- **What the task requires**
In the listing that follows, the lines starting at the one containing "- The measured" and ending at the one containing "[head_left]" are to be returned exactly, both boundary lines included, and no others.

- **Data**
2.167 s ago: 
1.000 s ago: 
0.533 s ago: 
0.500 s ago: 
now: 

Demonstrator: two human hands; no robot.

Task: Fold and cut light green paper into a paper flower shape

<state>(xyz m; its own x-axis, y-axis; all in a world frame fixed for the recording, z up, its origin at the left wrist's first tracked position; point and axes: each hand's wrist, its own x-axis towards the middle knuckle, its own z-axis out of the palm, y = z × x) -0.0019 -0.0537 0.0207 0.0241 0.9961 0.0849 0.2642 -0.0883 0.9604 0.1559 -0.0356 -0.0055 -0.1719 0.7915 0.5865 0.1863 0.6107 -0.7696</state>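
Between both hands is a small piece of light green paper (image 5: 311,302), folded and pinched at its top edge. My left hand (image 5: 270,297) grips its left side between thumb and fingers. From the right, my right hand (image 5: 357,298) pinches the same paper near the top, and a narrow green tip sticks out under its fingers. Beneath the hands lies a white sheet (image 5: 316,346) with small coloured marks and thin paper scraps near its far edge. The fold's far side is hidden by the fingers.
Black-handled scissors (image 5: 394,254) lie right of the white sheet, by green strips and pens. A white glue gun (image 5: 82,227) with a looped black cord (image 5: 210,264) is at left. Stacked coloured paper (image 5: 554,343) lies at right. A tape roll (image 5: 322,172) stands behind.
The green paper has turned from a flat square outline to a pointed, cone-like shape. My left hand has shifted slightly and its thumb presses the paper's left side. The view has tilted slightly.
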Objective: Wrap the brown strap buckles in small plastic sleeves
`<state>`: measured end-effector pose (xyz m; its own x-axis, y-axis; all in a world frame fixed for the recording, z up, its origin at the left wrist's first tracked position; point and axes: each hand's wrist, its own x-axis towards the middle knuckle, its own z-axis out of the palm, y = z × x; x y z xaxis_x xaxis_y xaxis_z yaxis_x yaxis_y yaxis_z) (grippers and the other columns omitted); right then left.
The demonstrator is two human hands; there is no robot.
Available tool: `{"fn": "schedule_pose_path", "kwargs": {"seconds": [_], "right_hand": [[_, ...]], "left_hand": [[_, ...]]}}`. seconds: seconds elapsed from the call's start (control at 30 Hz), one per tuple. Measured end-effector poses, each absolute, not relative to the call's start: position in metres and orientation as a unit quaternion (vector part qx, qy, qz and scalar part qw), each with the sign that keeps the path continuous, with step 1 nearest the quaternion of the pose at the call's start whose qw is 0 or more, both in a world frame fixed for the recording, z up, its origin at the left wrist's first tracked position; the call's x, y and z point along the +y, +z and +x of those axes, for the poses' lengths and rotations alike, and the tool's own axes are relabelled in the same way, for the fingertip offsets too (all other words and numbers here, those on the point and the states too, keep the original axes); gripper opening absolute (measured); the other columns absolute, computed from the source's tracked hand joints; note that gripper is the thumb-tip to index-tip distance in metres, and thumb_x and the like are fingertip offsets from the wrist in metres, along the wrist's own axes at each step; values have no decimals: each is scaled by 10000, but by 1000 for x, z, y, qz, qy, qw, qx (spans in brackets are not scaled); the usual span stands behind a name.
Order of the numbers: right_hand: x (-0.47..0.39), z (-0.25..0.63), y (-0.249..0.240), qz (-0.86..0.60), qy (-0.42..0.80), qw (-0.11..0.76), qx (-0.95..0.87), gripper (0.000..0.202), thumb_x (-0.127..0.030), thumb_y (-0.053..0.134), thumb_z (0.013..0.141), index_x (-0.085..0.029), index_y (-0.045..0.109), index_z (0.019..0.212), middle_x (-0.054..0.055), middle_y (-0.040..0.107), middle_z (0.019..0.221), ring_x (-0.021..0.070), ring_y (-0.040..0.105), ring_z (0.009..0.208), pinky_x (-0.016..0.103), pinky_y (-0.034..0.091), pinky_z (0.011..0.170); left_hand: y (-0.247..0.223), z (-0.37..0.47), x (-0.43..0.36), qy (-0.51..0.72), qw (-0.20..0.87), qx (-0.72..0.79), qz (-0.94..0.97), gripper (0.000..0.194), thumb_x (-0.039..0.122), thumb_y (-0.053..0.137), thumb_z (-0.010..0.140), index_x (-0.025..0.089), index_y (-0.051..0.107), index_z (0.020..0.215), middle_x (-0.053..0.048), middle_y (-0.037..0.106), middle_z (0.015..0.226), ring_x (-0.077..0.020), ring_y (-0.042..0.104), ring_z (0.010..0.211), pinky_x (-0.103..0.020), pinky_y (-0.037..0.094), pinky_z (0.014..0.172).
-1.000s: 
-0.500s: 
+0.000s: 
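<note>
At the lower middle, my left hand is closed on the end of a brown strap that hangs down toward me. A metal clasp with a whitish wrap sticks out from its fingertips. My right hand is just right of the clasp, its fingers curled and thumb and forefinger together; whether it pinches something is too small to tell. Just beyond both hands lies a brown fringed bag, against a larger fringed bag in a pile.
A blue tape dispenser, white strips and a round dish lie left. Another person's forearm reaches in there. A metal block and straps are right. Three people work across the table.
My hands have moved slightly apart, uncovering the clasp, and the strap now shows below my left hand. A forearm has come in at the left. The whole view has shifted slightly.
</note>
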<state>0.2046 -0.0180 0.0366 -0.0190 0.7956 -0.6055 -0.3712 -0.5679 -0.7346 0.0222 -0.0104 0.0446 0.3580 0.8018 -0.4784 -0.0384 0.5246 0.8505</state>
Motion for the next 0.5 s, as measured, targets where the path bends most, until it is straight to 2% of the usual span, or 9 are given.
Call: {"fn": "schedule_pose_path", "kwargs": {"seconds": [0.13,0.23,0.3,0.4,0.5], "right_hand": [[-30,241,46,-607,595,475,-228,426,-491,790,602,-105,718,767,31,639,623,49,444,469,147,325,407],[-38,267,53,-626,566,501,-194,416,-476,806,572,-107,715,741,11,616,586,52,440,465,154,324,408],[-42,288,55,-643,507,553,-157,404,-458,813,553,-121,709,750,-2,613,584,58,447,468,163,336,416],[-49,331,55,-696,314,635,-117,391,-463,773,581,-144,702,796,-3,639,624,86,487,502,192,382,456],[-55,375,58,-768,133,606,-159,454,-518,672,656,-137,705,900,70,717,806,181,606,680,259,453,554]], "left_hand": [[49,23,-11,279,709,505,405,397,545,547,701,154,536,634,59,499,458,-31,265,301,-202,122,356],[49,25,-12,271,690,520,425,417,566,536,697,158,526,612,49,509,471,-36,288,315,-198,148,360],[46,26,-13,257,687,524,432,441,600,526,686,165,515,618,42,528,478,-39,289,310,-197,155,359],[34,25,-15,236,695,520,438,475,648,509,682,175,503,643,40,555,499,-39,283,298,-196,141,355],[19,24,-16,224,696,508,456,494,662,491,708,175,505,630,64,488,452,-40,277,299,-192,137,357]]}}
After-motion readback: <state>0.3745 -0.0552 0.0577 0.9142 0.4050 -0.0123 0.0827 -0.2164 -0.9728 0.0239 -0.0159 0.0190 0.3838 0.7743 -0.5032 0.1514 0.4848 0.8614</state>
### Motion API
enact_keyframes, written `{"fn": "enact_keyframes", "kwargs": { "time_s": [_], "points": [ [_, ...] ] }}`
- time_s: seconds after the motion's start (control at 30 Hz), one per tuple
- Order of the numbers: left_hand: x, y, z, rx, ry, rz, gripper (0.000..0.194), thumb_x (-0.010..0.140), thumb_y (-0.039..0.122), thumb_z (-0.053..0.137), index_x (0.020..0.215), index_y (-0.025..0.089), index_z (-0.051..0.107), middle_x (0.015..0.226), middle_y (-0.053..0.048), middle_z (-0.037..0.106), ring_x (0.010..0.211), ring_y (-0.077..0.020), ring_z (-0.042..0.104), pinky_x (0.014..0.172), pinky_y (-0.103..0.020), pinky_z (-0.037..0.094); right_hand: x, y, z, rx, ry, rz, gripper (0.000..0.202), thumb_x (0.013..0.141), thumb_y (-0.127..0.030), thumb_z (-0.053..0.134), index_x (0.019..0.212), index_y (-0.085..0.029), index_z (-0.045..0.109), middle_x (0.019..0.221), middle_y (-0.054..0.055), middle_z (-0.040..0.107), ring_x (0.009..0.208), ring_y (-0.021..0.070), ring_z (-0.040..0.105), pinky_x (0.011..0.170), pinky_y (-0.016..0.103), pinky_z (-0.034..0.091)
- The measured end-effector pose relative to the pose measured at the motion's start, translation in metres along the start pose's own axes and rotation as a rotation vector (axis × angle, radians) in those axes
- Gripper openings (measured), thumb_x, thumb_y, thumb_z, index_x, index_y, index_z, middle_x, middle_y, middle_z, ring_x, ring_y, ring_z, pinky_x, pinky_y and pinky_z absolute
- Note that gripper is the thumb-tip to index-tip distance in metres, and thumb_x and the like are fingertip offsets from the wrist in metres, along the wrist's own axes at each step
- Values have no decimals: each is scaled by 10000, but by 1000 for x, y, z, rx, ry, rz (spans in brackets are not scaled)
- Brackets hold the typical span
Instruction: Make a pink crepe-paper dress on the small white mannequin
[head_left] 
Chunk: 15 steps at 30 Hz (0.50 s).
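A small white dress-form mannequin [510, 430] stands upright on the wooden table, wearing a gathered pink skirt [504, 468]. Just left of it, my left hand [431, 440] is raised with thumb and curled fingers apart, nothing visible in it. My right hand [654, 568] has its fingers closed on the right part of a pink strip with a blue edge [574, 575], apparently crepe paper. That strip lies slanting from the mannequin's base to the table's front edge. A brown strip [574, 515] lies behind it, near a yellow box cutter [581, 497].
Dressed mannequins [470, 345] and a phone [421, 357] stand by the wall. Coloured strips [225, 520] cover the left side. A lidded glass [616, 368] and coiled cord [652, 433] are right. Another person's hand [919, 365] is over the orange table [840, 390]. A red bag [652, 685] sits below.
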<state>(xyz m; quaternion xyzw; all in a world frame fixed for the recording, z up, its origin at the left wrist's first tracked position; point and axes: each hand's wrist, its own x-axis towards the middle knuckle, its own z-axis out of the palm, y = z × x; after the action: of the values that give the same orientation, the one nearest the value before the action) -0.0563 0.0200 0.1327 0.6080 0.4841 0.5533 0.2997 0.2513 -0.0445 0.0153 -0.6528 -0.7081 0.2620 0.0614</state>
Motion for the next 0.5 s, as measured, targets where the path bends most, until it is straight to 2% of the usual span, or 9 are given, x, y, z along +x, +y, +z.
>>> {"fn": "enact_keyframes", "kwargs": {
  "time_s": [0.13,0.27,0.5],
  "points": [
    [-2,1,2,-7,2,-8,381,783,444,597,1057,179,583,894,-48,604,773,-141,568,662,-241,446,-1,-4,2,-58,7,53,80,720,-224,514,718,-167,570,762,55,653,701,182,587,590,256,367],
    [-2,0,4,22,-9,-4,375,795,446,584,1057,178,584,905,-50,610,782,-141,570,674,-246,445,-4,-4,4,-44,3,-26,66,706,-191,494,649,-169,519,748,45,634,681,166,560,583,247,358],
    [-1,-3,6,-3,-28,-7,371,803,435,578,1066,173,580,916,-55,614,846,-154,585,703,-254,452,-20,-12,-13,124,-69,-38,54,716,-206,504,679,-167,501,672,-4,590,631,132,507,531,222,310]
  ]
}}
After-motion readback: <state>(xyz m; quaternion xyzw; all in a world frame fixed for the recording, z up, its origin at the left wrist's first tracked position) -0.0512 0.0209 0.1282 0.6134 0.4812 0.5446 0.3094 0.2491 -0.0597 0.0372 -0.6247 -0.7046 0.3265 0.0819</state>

- **Output for this task**
- The measured end-effector pose relative to the pose measured at the motion's start, translation in metres along the start pose's own axes and rotation as a rotation vector (axis × angle, radians) in those axes
- Gripper openings (measured), thumb_x, thumb_y, thumb_z, index_x, index_y, index_z, middle_x, middle_y, middle_z, ring_x, ring_y, ring_z, pinky_x, pinky_y and pinky_z absolute
- Note that gripper is the thumb-tip to index-tip distance in metres, and thumb_x and the like are fingertip offsets from the wrist in metres, along the wrist's own axes at each step
- Values have no decimals: each is scaled by 10000, but by 1000 for x, y, z, rx, ry, rz (spans in brackets are not scaled)
- Brackets hold the typical span
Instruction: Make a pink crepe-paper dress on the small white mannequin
[head_left] 

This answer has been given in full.